Marijuana Libre, chegou a hora

É evidente que boa parte da estrutura de repressão estatal se mobiliza para obstar a circulação da maconha e, mesmo assim, há cada vez mais usuários, pessoas de todas as classes sociais, idades, origens. É resultado da falência de muita coisa, principalmente do discurso contrário ao uso.

Criamos, assim, um mundo paralelo e hipócrita e jogamos nesse mundo uma penca de gente que está a financiar constante e pesadamente o submundo do crime organizado. Além de financiá-lo, criam laços com este mundo e tornam a vida marginal interessante e tolerável.

A maconha é tratada com tabu e falo por experiência própria, pois cresci onde alguns viviam de vendê-la e não eram as melhores pessoas da vizinhança. 

Uma das formas de se avaliar a maturidade é o pedido.
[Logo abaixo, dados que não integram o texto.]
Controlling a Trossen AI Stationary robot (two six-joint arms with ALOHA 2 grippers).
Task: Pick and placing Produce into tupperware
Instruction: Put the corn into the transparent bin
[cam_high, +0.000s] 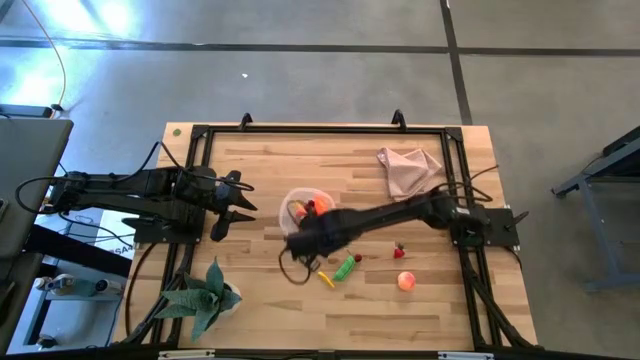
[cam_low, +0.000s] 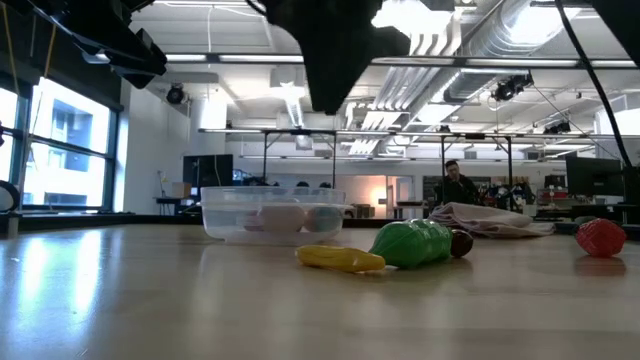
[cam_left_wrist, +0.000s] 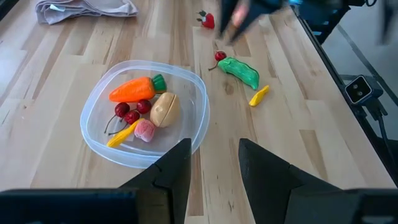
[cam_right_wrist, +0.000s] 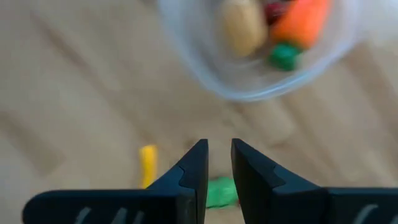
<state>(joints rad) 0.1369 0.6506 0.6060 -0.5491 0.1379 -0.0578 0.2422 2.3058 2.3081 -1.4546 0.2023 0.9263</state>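
From above, the right end effector (cam_high: 300, 252) hangs just beside the round clear plastic tupperware (cam_high: 297, 196), nearly clenched and empty, seemingly heading for the green pepper (cam_high: 345, 267). Left wrist view: carrot (cam_left_wrist: 132, 89) already inside; left end effector (cam_left_wrist: 214, 163) parted, idle.

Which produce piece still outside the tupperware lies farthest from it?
The peach-pink fruit; the green pepper, yellow piece and red berries all lie closer to the tupperware.
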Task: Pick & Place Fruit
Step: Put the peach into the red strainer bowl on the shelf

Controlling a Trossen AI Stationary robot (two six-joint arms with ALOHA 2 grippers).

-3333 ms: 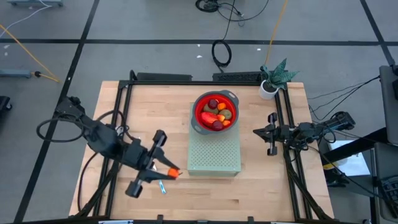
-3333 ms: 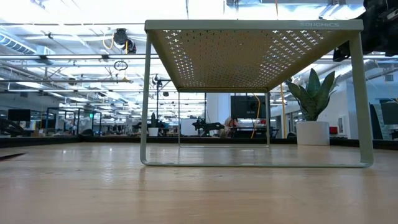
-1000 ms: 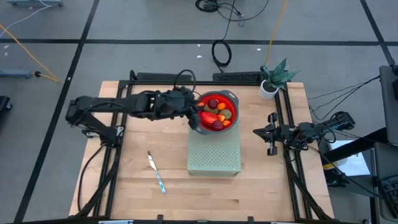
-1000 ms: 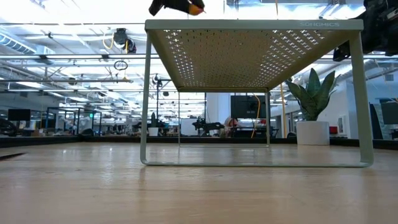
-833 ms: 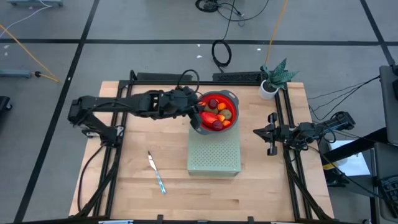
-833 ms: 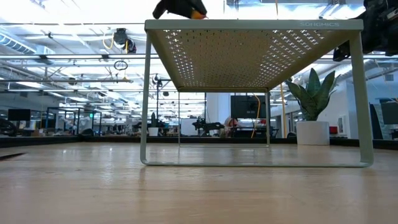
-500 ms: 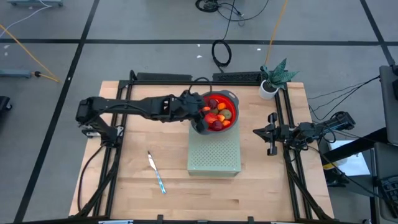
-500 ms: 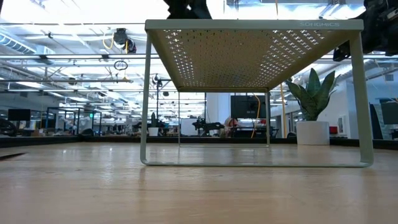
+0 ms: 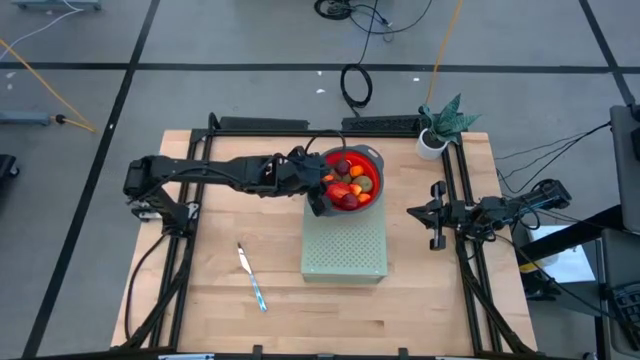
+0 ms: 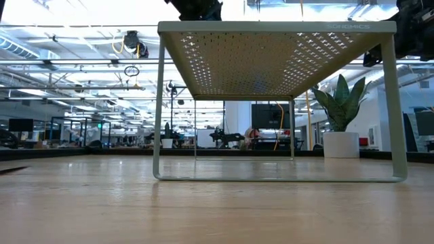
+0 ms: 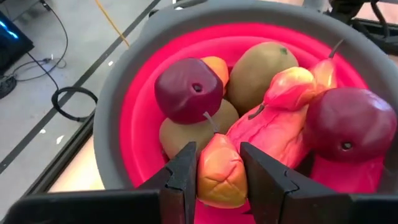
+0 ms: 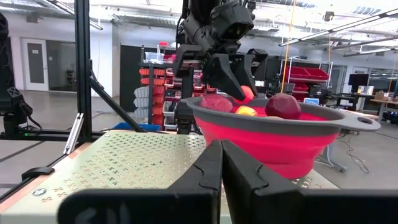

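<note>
A red bowl with a grey rim [image 9: 312, 196] stands on a pale green perforated riser [image 9: 345, 250] and holds fruit. In it are two dark red balls [image 11: 188, 89] [image 11: 351, 124], brown-green ovals [image 11: 261, 65], an elongated red-orange fruit [image 11: 273, 127] and a tiny orange ball [image 11: 216, 64]. My left gripper [image 9: 325, 187] reaches in over the bowl's left rim, shut on a small orange-yellow fruit [image 11: 221, 173]. My right gripper [image 9: 437, 215] waits shut at the table's right side, touching nothing. My left gripper pinches the small orange-yellow fruit by its two opposite sides [image 11: 205, 171] between its two fingers [image 11: 184, 174]. The fingers slant down into the bowl from the table's left. The fruit sits just over the fruit in the bowl; whether it rests on them I cannot tell.
A thin knife with a light-blue handle [image 9: 252, 278] lies on the wood left of the riser, toward the near edge. A potted plant [image 9: 440, 125] stands at the far right corner. Dark frame rails run along both sides of the table.
My left gripper has gone toward the table's right edge and down, over the bowl's left rim, rolling a little, still shut on the orange-yellow fruit. In the low view the fruit has dropped out of sight behind the riser's top.
</note>
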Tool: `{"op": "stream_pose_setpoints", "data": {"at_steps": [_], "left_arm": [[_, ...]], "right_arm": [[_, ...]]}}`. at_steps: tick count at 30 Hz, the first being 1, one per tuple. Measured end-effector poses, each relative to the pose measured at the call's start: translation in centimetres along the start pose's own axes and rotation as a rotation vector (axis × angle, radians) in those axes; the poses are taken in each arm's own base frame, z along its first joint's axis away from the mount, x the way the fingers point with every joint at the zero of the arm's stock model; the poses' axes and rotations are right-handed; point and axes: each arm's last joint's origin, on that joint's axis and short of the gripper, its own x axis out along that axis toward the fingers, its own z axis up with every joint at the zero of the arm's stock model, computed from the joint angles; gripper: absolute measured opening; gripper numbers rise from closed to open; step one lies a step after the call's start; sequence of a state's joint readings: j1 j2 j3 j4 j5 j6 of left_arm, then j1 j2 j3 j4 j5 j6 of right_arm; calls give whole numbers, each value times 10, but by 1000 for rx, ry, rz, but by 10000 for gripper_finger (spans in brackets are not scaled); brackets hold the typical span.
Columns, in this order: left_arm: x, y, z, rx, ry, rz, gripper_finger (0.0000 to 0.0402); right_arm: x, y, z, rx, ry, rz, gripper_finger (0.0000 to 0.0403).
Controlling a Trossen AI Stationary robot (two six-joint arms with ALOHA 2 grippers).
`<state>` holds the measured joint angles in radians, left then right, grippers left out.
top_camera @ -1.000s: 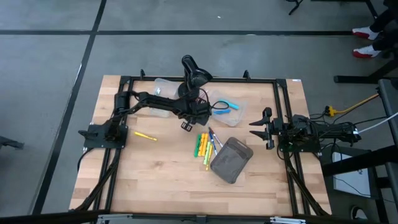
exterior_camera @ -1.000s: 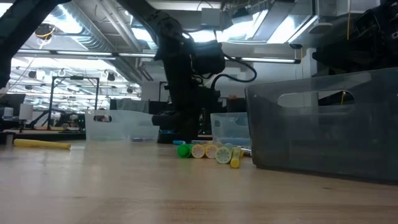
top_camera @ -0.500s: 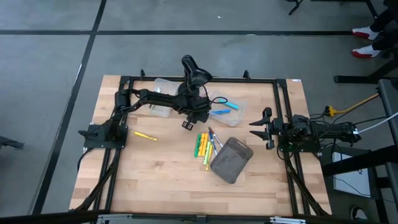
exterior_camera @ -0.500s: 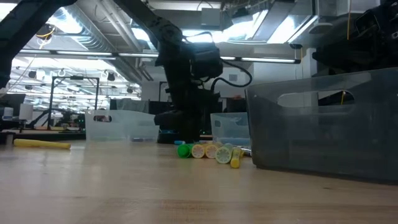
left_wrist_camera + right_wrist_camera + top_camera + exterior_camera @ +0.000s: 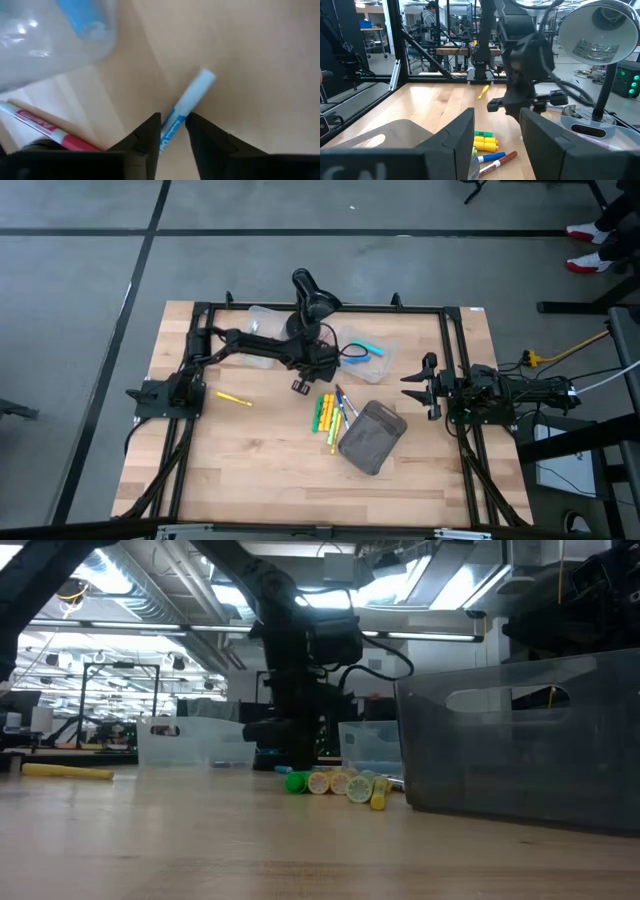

Sua forma, seu momento, do que vem acompanhado. A sociedade está pedindo a liberação. Boa parte do que a ciência informa dá conta de que o efeito entorpecente e viciante (que serviu de justificativa pro banimento e repressão) não difere de outros agentes legalmente aceitos. É chegado o momento. Temos de nos permitir tratar esse assunto com maturidade.

Que seja um período inicial de teste, com prazo para reavaliar-se o resultado. Cinco anos? Parece um bom prazo. Veremos socialmente e pessoalmente se liberar atinge os propósitos ditos e se há muito do não-dito que merece atenção especial.

Cessar o financiamento do crime organizado, que corre cada vez mais violento e mobilizado, já seria um bom motivo. É evidente que o tráfico ganha com a legalização, mas ganhará também quem tem efetivamente chances de combatê-lo: o comerciante legalmente tutelado. Mesmo porque o traficante não faz o que faz por ideologia, nem por convicção.

Outro bom motivo é dar chance a quem defende a legalização de provar sua tese. Viu-se com o desarmamento que as teorias expostas como argumento de implantação eram balelas.

E há a questão da liberdade, um valor pouco relevante culturalmente no Brasil. Precisamos respeitar o direito das pessoas maiores e capazes de usarem o que quiserem, desde que respeitem a liberdade e os direitos alheios. 

Chegou a hora de enfrentarmos esse debate com maturidade. Uma maturidade que, infelizmente, não tem nos acompanhado.